问题
I'm trying to extract some data from two html tables in a html file with BeautifulSoup.
This is actually the first time I'm using it and I'searched a lot of questions/example but none seem to work in my case. The html contains two tables, the first with the headers of the first column (which are always text) and the second, containing the data of the following columns. Moreover, the table contains text, numbers and also symbols. This makes for a novice like me everything more complicated. Here's the layout of the html, copied from the browser I was able to extract the whole html content of the rows, but only for the first tables, so in reality I am not getting any data but only the content of the first column.

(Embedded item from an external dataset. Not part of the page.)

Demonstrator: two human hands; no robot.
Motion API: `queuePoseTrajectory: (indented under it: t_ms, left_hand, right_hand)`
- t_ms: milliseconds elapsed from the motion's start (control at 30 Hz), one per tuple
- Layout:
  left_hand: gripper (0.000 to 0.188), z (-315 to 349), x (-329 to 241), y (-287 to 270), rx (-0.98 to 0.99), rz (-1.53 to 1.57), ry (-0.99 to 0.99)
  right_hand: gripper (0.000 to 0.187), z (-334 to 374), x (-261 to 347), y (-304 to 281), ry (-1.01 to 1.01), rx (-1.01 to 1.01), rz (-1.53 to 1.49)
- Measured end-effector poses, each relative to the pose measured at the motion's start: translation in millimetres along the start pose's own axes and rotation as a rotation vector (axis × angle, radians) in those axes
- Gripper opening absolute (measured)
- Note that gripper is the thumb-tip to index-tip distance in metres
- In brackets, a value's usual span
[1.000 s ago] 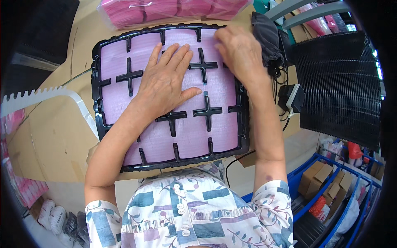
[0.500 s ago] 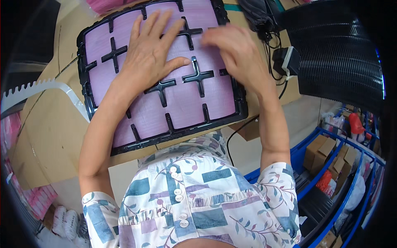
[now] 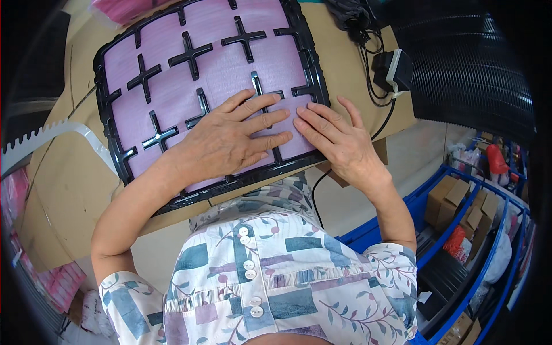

The output I'm trying to obtain is a string containing the "joint" information of the tables (Col1= text, Col2=number, Col3=number, Col4=number, Col5=number), such as:
Canada, 6, 5, 2, 1
Here's the list of the Xpaths for each item:
"Canada": /html/body/div/div[1]/table/tbody[2]/tr[2]/td/div/a
"6": /html/body/div/div[2]/div/table/tbody[2]/tr[2]/td[1]
"5": /html/body/div/div[2]/div/table/tbody[2]/tr[2]/td[3]
"2": /html/body/div/div[2]/div/table/tbody[2]/tr[2]/td[5]
"1": /html/body/div/div[2]/div/table/tbody[2]/tr[2]/td[7]
I would be also happy with strings in "rough" html format, as long as there is one string per row, so that I'll be able to parse it further with the methods I already know. Here's the code I have so far. Thanks!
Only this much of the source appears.